At the moment, the UK’s construction sector picture is mixed. Work is out there, but it’s not evenly spread, and some pipelines are a lot more reliable than others.

The Office for National Statistics (ONS) has been clear that short-term output has been choppy. Construction output fell 1.3% in November 2025, with new work down 1.9% and repair and maintenance down 0.4%. ONS also flagged that “economic uncertainty” was affecting delays and customer spending.

So this isn’t a market where it pays to chase everything, but one where you pick your lanes based on the construction market trends that are actually holding up.

What Do The Numbers Say About The Construction Market?

RICS’ UK Construction Monitor shows overall workloads slipping, with the headline workloads indicator turning negative. The key point for decision-makers is the split. Infrastructure is the only segment still in positive territory, while housing and the main private sectors sit in the red.

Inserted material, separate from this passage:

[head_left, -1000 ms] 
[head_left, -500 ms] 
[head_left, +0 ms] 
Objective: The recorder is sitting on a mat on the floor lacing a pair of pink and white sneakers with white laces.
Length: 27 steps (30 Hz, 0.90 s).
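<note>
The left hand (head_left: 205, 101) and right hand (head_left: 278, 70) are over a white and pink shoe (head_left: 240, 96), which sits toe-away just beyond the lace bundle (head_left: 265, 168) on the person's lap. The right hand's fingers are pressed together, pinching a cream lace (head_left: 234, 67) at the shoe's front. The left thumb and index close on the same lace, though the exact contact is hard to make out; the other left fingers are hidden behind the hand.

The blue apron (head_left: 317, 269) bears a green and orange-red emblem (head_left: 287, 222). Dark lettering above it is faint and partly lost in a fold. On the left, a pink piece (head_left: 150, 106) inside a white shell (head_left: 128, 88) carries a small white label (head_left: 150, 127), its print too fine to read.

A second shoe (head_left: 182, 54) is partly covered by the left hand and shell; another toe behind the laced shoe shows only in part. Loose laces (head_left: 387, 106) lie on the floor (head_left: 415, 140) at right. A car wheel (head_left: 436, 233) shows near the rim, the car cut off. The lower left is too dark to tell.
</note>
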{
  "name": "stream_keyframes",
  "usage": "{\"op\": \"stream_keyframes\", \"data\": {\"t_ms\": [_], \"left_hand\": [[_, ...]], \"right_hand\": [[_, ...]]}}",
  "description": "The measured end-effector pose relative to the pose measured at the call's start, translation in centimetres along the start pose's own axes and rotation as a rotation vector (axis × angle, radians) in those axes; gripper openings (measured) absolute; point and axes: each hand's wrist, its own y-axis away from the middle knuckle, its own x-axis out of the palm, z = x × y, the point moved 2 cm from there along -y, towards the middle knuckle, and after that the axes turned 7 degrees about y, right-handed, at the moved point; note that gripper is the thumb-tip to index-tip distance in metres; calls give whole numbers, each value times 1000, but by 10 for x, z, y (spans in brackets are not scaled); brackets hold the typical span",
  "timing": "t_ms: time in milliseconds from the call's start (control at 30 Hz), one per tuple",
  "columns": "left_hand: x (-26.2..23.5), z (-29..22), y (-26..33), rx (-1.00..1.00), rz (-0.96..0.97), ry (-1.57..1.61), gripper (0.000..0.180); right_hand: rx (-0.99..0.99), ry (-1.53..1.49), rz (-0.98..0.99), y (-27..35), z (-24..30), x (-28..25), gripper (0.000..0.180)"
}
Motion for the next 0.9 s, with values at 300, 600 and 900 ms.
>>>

The good news is that forecast growth exists, but it’s led by specific segments

The Construction Products Association (CPA) Autumn Forecasts still point to growth overall, but not evenly. CPA forecasts total output growth of 1.1% in 2025 and 2.8% in 2026, with infrastructure doing a lot of the heavy lifting.

Infrastructure Workloads are the Steadiest Pipeline

RICS calls infrastructure out as the strongest-growing segment over the coming year, and the charts in the Q3 2025 monitor show infrastructure is still positive when other sectors are negative.

Last year, CPA’s Autumn forecasts backed that up on output, expecting infrastructure output to rise 4.4% in 2026. CPA also highlights that the fortunes inside infrastructure vary, with water and sewerage, plus energy generation and distribution, set to be key growth drivers as investment ramps up.

A lot of infrastructure demand is tied to regulated investment plans, long programmes, and essential upgrades. That’s why it often stays active even when private developers hit pause. In practical terms, it can mean steadier frameworks, longer visibility, and a clearer forward order book.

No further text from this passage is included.